## What this task involves:
Only the lines from the one with "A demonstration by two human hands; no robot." through the end of the material, both ends included, should be retyped exactly.

____________

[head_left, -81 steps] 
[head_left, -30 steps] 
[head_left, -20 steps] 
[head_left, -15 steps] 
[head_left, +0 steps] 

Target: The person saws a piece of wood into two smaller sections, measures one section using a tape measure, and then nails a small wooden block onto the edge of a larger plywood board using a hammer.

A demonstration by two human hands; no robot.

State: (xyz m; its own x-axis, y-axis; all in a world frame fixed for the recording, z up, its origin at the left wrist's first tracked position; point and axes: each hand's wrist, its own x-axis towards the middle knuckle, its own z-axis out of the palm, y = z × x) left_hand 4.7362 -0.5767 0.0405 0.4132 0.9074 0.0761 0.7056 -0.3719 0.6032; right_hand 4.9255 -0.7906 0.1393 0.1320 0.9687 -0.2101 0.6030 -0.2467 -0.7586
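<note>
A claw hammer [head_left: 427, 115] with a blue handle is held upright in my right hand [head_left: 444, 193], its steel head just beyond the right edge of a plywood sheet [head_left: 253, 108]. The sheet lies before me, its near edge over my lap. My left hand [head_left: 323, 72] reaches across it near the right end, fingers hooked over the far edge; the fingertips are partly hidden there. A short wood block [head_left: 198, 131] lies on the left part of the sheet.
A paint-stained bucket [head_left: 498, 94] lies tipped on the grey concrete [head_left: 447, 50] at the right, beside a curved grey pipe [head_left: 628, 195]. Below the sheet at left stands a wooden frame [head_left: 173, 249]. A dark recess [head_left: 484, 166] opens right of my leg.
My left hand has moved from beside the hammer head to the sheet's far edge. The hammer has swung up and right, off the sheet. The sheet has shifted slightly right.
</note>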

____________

## Reply to the task:
A demonstration by two human hands; no robot.

State: (xyz m; its own x-axis, y-axis; all in a world frame fixed for the recording, z up, its origin at the left wrist's first tracked position; point and axes: each hand's wrist, its own x-axis towards the middle knuckle, its own z-axis out of the palm, y = z × x) left_hand 4.7362 -0.5767 0.0405 0.4132 0.9074 0.0761 0.7056 -0.3719 0.6032; right_hand 4.9255 -0.7906 0.1393 0.1320 0.9687 -0.2101 0.6030 -0.2467 -0.7586
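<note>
A claw hammer [head_left: 427, 115] with a blue handle is held upright in my right hand [head_left: 444, 193], its steel head just beyond the right edge of a plywood sheet [head_left: 253, 108]. The sheet lies before me, its near edge over my lap. My left hand [head_left: 323, 72] reaches across it near the right end, fingers hooked over the far edge; the fingertips are partly hidden there. A short wood block [head_left: 198, 131] lies on the left part of the sheet.
A paint-stained bucket [head_left: 498, 94] lies tipped on the grey concrete [head_left: 447, 50] at the right, beside a curved grey pipe [head_left: 628, 195]. Below the sheet at left stands a wooden frame [head_left: 173, 249]. A dark recess [head_left: 484, 166] opens right of my leg.
My left hand has moved from beside the hammer head to the sheet's far edge. The hammer has swung up and right, off the sheet. The sheet has shifted slightly right.
</note>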

Nothing else is required to finish the exercise.